Our brain is constantly looking for threats to fend off or rewards worth pursuing. When we’re more focused on threats than rewards, we’re in defensive mode. Our brain diverts some of its scarce mental energy into launching a ‘fight flight or freeze’ response, and as those instinctive responses unfold—looking more like ‘snap, sulk, or skulk’ in the workplace. Meaning, some of our more emotionally sophisticated neural machinery has gone offline.
This matters, because it takes surprisingly little to put someone’s brain into defensive mode, which can create vicious circles in the workplace, triggering an instinctive defensive reaction that makes it harder for them to solve the problem at hand.

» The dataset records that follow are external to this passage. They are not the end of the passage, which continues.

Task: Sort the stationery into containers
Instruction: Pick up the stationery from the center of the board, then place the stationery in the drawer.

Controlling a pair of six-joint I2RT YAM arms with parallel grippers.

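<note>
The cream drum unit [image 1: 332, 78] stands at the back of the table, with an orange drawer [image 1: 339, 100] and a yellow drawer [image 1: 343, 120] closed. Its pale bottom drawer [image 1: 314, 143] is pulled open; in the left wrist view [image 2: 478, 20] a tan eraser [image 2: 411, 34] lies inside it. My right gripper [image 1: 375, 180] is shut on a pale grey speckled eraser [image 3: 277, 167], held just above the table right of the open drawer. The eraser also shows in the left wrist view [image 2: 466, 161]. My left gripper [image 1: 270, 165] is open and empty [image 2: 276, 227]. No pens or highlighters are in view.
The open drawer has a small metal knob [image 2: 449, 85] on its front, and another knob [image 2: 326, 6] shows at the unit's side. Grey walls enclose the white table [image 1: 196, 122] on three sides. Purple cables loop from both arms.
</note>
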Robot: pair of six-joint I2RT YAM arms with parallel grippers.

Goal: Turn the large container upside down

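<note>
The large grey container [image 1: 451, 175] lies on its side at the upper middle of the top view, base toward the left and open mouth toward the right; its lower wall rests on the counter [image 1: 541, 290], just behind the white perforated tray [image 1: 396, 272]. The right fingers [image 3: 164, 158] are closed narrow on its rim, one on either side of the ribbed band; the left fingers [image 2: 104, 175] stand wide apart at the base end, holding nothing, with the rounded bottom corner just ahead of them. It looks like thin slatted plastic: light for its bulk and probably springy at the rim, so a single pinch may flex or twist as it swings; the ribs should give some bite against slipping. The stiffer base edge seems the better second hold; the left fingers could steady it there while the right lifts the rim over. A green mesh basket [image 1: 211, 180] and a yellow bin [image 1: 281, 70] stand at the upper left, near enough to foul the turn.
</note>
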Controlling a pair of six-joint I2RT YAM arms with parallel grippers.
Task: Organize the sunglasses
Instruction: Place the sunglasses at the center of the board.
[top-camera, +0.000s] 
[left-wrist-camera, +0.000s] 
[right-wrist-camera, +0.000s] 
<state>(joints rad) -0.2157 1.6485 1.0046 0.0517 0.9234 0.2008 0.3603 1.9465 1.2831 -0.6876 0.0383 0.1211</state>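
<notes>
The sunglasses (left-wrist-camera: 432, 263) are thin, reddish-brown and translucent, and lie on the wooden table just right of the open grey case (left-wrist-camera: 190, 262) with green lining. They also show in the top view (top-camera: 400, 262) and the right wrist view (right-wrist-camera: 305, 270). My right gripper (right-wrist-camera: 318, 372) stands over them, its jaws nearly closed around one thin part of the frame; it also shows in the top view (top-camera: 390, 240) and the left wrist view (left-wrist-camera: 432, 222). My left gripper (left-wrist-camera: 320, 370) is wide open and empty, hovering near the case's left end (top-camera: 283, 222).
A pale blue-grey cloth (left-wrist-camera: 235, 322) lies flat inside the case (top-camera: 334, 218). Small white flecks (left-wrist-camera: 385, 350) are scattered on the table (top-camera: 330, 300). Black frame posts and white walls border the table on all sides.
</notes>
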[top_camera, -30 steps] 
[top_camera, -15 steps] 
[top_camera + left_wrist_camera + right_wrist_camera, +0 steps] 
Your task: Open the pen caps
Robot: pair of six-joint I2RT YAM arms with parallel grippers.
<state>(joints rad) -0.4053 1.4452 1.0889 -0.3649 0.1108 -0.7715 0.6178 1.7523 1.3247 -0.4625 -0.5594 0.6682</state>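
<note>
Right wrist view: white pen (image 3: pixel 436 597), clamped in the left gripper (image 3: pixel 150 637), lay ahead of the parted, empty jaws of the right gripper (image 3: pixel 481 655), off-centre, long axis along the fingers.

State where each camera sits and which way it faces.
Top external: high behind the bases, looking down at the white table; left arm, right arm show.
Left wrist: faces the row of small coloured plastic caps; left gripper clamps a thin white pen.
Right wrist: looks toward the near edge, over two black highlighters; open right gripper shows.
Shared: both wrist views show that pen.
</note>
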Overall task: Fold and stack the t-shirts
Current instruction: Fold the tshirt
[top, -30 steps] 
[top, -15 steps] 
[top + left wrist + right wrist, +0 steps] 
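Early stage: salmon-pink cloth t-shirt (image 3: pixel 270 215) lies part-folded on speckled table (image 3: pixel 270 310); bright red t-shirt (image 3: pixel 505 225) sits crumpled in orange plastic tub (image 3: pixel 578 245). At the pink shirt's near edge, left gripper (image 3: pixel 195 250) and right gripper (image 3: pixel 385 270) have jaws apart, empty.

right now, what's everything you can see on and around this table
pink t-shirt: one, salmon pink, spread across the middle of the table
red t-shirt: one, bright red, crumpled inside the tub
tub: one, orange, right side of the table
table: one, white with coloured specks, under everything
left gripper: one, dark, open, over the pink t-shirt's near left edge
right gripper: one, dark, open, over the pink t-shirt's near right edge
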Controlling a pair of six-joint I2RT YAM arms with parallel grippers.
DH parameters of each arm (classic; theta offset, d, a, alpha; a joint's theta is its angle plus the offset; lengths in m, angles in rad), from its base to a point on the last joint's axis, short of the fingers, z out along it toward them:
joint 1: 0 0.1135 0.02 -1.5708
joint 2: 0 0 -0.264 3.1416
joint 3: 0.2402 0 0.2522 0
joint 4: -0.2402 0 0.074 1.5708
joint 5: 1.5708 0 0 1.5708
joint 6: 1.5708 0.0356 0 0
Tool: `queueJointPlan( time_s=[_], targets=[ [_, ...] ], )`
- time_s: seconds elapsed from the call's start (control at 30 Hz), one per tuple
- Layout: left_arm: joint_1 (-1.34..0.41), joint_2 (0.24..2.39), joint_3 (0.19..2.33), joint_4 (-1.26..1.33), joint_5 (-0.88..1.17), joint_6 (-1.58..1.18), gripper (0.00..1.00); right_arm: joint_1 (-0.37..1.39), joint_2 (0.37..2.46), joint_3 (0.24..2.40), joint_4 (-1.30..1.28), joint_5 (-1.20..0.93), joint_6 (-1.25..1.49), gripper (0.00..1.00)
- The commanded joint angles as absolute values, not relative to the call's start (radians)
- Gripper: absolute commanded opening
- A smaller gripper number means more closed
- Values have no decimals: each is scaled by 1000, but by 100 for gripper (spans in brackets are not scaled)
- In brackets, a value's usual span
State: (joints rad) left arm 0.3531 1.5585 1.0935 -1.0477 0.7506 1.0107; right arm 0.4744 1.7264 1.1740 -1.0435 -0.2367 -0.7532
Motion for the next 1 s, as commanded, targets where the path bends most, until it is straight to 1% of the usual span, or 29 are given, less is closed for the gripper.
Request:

But then there’s discovery mode, where people’s brains are focused on the potential rewards in a situation—for instance, a feeling of belonging or social recognition, or the thrill of learning new things. If leaders can foster a rewarding environment even amidst the most difficult situations, it’s likely that they can dampen that primal feeling of being under threat just enough to nudge people out of defensive mode and back into top form.
By focusing on something positive before getting into the tough stuff, leaders can help people stay in high-performance discovery mode.
Simple tweaks based on the latest behavioral research can nudge employees into top form and create a more productive environment for everyone.